Segment Open

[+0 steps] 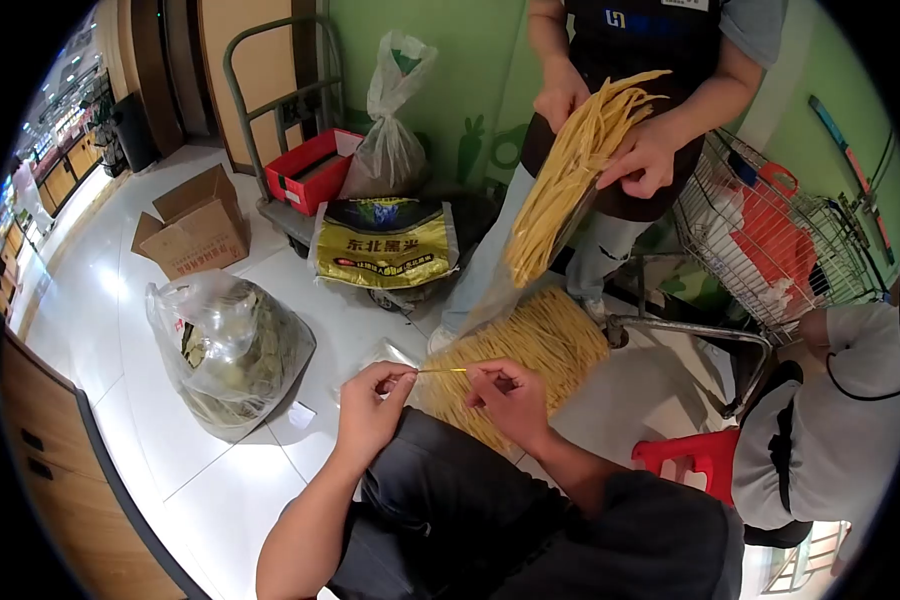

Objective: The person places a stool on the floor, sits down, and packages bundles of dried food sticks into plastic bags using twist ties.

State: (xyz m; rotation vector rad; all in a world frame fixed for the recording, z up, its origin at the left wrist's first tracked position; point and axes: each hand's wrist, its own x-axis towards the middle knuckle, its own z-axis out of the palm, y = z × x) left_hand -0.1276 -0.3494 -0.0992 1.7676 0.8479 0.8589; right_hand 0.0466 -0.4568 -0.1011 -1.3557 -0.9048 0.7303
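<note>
A thin golden twist tie [442, 371] is stretched between my two hands, above my lap. My left hand [375, 398] pinches one end between thumb and fingertips. The other end sits in the closed fingers of my right hand [510, 398]. Below and beyond my hands, a large heap of long, dried yellow sticks [545, 345] lies on the floor. Across from me, a co-worker in a dark apron grips a clear bag [495, 300] with a bundle of similar yellow sticks [575, 170] in it, tilted downward.
A clear bag of dried leaves [235, 355] stands left on the tiles, near an open cardboard box [195, 225]. Behind are a trolley [235, 85], a red box [315, 170] and a yellow-black sack [385, 245]. Right are a shopping cart [715, 190], a red stool [705, 455] and a seated person.
</note>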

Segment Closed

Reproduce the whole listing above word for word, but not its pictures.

RESULT OF THIS EXERCISE
[+0 steps] 

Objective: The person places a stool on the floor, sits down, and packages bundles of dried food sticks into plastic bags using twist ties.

State: (xyz m; rotation vector rad; all in a world frame fixed for the recording, z up, its origin at the left wrist's first tracked position; point and axes: each hand's wrist, its own x-axis towards the middle knuckle, its own z-axis out of the palm, y = z × x) left_hand -0.1276 -0.3494 -0.0992 1.7676 0.8479 0.8589; right_hand 0.0466 -0.4568 -0.1011 -1.3557 -0.9048 0.7303
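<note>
A thin golden twist tie [442, 371] is stretched between my two hands, above my lap. My left hand [375, 398] pinches one end between thumb and fingertips. The other end sits in the closed fingers of my right hand [510, 398]. Below and beyond my hands, a large heap of long, dried yellow sticks [545, 345] lies on the floor. Across from me, a co-worker in a dark apron grips a clear bag [495, 300] with a bundle of similar yellow sticks [575, 170] in it, tilted downward.
A clear bag of dried leaves [235, 355] stands left on the tiles, near an open cardboard box [195, 225]. Behind are a trolley [235, 85], a red box [315, 170] and a yellow-black sack [385, 245]. Right are a shopping cart [715, 190], a red stool [705, 455] and a seated person.
</note>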

The work is done, and the output is complete.